Thursday 30 November 2017

The Line of Thomas Edward Bradley and Ann Jane Chapman: The First Generation




First Generation


Thomas Edward Bradley (1816-1857) m. Ann Jane Chapman (1817-1899)

2.
i
Thomas Edward Bradley (1843–1927). The key point about Thomas Edward Bradley (the second) is that he married Rosetta Robinson (1842-1928), daughter of Harriett Wombwell and Charles John Robinson. He was thus both nephew and brother-in law of Henry Smale Bradley. And Hetty Jane Owen by extension had a ‘double cousinhood’ relationship with him.  Thomas and Rosetta had seven children. Their timeline is as follows:
1843: Thomas was born at 4 Hill Street, Bow.
1851: Thomas, aged eight was a boarder on the West Ham Lane, Church Street District at a Classical and Commercial Scholary.
1861: Thomas was back living with his family at 4 Richard Street, Bow.
1865: He married Rosetta at the Holy Trinity Church in Mile End Town. He was then working as a licensed victualler in Brook Green, Hammersmith.
1871: Now married to Rosetta, he was living at 12 Baggally Street in Mile End Old Town and was a clerk in the wool trade.
1881: They were living at 14 St. James Road, West Ham. Thomas was now working as a commercial clerk.
1901 and 1911: They were living at 99 Caistor Park Road, West Ham, with Thomas working as a ship’s clerk.

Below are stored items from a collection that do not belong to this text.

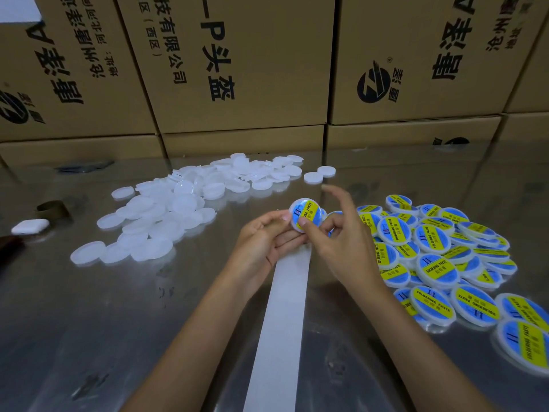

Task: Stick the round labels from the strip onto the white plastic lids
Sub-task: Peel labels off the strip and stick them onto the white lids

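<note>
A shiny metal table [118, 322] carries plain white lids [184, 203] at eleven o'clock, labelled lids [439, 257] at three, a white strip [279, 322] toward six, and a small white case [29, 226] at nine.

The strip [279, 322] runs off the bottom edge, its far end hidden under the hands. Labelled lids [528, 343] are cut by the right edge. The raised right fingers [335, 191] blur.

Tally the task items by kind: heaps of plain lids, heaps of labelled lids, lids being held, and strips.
Heap of plain white lids: 1
Heap of labelled lids: 1
Labelled lid being held: 1
White strip: 1
Total: 4
</note>
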`<state>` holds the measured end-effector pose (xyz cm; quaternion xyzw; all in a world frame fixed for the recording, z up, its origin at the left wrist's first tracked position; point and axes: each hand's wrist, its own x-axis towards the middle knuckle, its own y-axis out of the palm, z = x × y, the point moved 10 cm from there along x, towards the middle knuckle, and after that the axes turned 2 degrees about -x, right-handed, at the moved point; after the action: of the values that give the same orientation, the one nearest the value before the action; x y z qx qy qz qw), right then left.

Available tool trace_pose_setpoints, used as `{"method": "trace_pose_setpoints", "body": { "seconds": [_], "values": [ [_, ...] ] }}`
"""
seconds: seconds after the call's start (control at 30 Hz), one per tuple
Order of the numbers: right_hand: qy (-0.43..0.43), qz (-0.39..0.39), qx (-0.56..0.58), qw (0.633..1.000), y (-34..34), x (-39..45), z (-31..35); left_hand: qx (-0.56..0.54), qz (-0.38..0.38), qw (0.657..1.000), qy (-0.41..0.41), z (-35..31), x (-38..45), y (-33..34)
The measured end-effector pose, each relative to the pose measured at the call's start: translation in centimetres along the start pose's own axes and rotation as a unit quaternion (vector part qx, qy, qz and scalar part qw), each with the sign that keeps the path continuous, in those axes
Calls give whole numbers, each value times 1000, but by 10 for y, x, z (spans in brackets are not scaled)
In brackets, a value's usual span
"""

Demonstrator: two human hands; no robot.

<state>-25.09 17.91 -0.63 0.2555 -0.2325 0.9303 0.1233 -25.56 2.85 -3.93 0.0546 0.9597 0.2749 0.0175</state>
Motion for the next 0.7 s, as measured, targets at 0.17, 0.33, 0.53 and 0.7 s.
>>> {"method": "trace_pose_setpoints", "body": {
  "seconds": [0.17, 0.33, 0.53, 0.7],
  "values": [
    [59, 0, -46, 997, -2, 2, -15, -40, 4, 999, -17, 4, 0, 1],
    [-1, -5, -69, 998, 0, -3, -3, -19, 48, 998, -26, 4, -2, 8],
    [-17, -52, -20, 998, -13, -2, 4, 9, 70, 997, -34, 6, -3, 14],
    [-50, -25, -49, 997, -6, -1, 13, 127, 53, 989, 48, -8, -4, 12]
  ]
}}
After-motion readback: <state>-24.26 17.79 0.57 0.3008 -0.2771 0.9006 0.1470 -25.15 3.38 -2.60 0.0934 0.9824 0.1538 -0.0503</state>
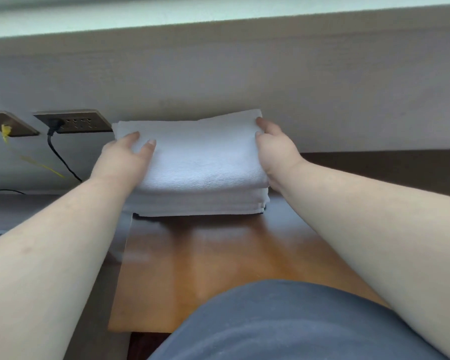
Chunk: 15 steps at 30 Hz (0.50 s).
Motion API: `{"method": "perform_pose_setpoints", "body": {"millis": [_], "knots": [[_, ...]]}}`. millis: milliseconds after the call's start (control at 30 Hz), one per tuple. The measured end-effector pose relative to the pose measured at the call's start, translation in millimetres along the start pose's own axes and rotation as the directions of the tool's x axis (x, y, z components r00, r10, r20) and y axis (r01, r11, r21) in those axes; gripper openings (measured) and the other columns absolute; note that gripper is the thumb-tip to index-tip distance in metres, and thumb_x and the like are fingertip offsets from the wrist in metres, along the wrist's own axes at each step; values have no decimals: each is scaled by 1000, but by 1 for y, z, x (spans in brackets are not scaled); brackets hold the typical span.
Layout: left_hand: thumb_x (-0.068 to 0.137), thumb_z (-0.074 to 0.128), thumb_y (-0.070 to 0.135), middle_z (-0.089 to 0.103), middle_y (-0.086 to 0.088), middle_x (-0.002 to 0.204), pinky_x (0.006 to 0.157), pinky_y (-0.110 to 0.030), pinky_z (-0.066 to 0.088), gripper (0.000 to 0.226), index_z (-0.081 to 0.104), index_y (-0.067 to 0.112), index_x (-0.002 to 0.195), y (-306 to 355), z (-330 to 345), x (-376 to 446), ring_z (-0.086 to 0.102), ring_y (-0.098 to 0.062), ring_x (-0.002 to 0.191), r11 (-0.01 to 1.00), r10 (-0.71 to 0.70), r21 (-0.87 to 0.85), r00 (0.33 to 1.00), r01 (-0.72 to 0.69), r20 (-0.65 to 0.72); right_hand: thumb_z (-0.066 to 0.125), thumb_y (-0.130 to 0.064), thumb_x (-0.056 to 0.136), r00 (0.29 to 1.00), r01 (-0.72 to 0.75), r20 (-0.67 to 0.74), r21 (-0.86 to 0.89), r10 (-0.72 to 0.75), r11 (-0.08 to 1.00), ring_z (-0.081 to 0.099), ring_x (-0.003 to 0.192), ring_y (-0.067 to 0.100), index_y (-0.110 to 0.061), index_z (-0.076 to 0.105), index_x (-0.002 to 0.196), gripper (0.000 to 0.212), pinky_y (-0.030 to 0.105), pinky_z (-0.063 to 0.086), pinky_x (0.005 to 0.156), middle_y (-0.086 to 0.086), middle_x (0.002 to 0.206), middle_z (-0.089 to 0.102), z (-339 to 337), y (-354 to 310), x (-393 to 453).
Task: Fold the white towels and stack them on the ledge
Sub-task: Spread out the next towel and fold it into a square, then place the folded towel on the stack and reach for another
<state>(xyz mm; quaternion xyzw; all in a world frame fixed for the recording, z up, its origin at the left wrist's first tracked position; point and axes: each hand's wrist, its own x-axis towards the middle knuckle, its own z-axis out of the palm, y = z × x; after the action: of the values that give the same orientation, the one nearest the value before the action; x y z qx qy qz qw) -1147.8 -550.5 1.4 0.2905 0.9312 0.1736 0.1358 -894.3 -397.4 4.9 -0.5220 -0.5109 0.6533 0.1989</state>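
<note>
A stack of folded white towels (200, 201) lies on the dark ledge (374, 172) against the grey wall. The top folded towel (198, 154) rests on the stack. My left hand (125, 159) grips its left side, thumb on top and the other fingers hidden underneath. My right hand (276, 152) grips its right side, fingertips at the far right corner. Both forearms reach in from the bottom corners.
A wooden table top (205, 268) stretches from the ledge toward me. Two wall socket plates (73, 120) sit left of the towels, one with a black plug and cable (60, 157). A yellow tag (5, 131) hangs from the leftmost plate. My grey-blue shirt fills the bottom centre.
</note>
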Motion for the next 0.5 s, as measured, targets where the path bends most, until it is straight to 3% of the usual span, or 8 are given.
{"method": "perform_pose_setpoints", "body": {"millis": [67, 167, 233, 267, 367, 433, 500], "knots": [[85, 42, 71, 39, -10, 151, 106, -41, 37, 69, 43, 35, 144, 3, -2, 2, 47, -33, 130, 1000, 24, 0, 1000, -24, -18, 28, -20, 103, 1000, -18, 12, 99, 17, 995, 60, 52, -9, -41, 43, 145, 49, 14, 50, 59, -16, 93, 65, -4, -2, 3], [87, 43, 68, 38, -10, 152, 108, -41, 35, 67, 42, 34, 145, 5, -4, -1, 44, -32, 132, 998, 65, 13, 998, -65, -4, 35, -17, 99, 999, -49, -8, 257, 53, 965, 69, 98, 10, -40, 50, 142, 51, 34, 51, 94, -8, 106, 69, -8, 3, 4], [89, 44, 66, 34, -12, 154, 110, -41, 32, 66, 41, 34, 146, 4, -3, -3, 41, -33, 135, 996, 82, 41, 997, -83, 13, 40, -13, 94, 998, -36, -35, 301, 49, 953, 65, 112, 21, -36, 57, 135, 50, 45, 49, 103, -1, 116, 70, -10, 6, 6], [89, 42, 67, 30, -13, 155, 111, -42, 30, 66, 39, 36, 147, 3, -3, -4, 38, -34, 136, 995, 61, 82, 998, -63, 33, 42, -10, 92, 999, -22, -32, 259, 32, 966, 64, 113, 22, -33, 59, 134, 50, 45, 49, 103, -1, 120, 69, -11, 6, 6], [90, 31, 69, 20, -12, 160, 111, -51, 25, 64, 32, 41, 148, 7, -1, -12, 28, -37, 140, 941, -25, 337, 1000, 27, -11, 42, -5, 91, 999, 5, -36, -161, -11, 987, 59, 117, 26, -23, 51, 142, 55, 40, 47, 104, 5, 134, 61, -15, 6, 0], [95, 31, 59, 18, -13, 160, 113, -53, 21, 59, 32, 36, 149, 22, 5, -21, 21, -34, 144, 913, 145, 397, 984, -93, -103, 41, -8, 92, 987, 53, -124, -338, -101, 940, 53, 124, 30, -17, 45, 145, 54, 40, 43, 107, 10, 144, 50, -14, 3, -4], [97, 35, 52, 18, -13, 161, 115, -52, 18, 57, 31, 31, 151, 42, 17, -34, 17, -33, 147, 885, 355, 352, 931, -305, -88, 40, -12, 94, 920, 297, -57, -544, -388, 785, 39, 138, 28, -18, 42, 148, 54, 40, 32, 115, 10, 154, 37, -2, -4, -13]]}}
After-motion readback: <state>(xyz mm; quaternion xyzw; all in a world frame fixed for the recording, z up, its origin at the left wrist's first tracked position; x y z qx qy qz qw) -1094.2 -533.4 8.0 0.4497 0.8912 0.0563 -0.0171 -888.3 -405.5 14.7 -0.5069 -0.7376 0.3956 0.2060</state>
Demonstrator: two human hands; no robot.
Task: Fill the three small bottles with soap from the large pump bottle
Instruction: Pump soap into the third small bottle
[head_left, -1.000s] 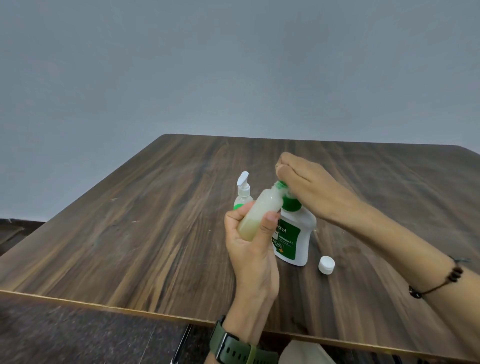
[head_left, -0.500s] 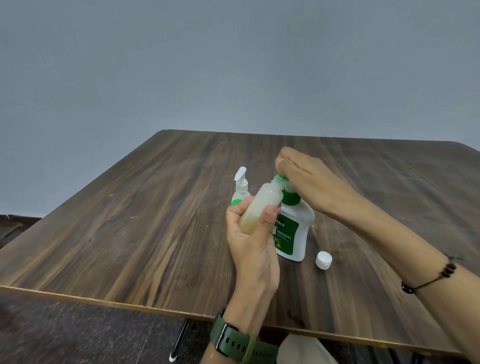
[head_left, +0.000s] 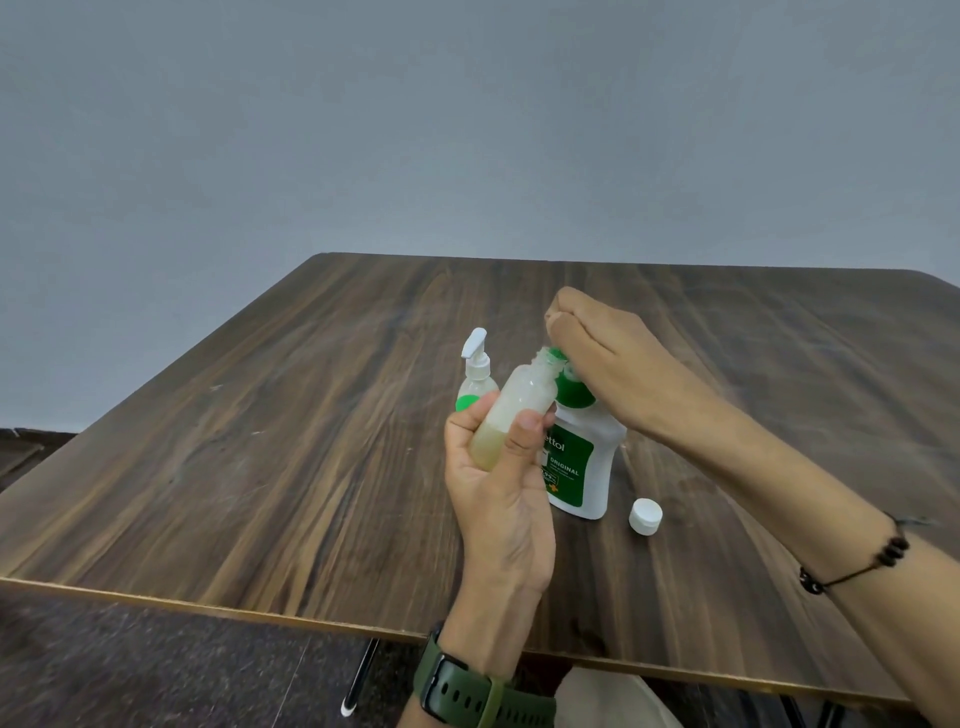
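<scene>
Soap is being pumped: small bottle (head_left: 511, 410) gripped tilted by left hand (head_left: 498, 488), pump (head_left: 563, 371) pressed under closed right hand (head_left: 608, 358); further strokes needed.

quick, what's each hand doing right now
Left hand: closed around the small bottle, tilted at the pump spout.
Right hand: closed, pressing on the large pump bottle.

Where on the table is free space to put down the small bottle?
The table is bare left of the small pump bottle, and beyond the right hand. It is crowded around the large pump bottle and white cap.
</scene>
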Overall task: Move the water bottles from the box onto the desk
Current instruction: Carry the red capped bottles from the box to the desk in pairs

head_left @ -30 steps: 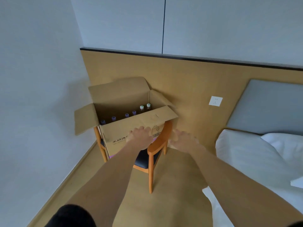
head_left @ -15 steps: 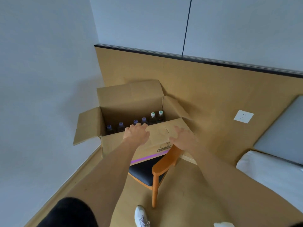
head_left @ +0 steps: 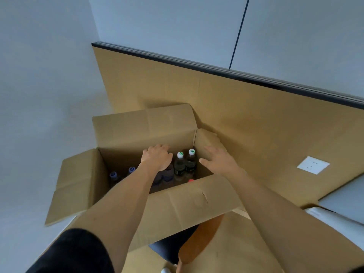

Memorial card for Rosetta Robinson, daughter of Harriett Wombwell, from the Box File

3.
ii
Ann Jane Bradley (1845–1891) was born in Bromley St. Leonard. She married Charles Norman in 1866 in St. Mary, Whitechapel, Tower Hamlets. They had seven children.  Charles was the elder brother of Edmund Norman, who married Alice Sophia Robinson, the youngest daughter of Harriett Wombwell.
1871: They were living at 4 Elizabeth Cott Fields, Forest Gate, West Ham.
1881: They were living at 55 St James Road, in the same street as Thomas Edward Bradley, above.
1891: They had moved on to 137 Boleyn Road, West Ham. This was the year of Ann Jane Bradley’s death.

4.
iii
Edwin Bradley (1849–????) was born in Four Mill Street (later to become St Leonards Street) in Bromley by Bow. He married Martha Downton in 1876 in Mile End Old Town and they had four children. In 1901 he was living at 35 Hampton Road, Forest Gate and was a Carriers Manager. He was made a Freeman of the City in 1917.


iv
Louisa Mary Bradley (1850–????). No further information has been located about Louisa Mary or her two younger sisters below.


v.
Rosetta Amelia Bradley  (1852–????)


vi
Emma Bradley  (1855–????)

Wednesday 29 November 2017

The Children of Thomas Bradley and Elizabeth Hounsell

The children of Thomas Bradley and Elizabeth Hounsell were:

i. Elizabeth Bradley (1814-????). Elizabeth was born in Tower Hamlets. We know nothing more of her.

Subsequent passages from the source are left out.